Copy out the whole listing below exactly.

============

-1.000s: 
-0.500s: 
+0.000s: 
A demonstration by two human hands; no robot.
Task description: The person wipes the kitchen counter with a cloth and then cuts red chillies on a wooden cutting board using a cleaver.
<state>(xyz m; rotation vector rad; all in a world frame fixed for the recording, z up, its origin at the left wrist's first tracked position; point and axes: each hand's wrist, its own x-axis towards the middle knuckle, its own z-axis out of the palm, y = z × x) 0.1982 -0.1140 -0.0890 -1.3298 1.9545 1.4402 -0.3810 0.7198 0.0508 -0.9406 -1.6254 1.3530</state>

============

## RESULT BELOW
-1.000s: 
-0.500s: 
+0.000s: 
A demonstration by two human hands; no robot.
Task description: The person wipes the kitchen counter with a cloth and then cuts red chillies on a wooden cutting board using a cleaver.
<state>(xyz m; rotation vector rad; all in a world frame fixed for the recording, z up, its origin at the left wrist's first tracked position; point and axes: each hand's wrist, its own x-axis towards the middle knuckle, its own z-axis out of the palm, y = z × x) 0.1982 -0.1140 -0.0890 -1.3298 1.9545 1.4402 -0.3810 0.7198 0.0508 -0.9406 -1.6254 1.3530</state>

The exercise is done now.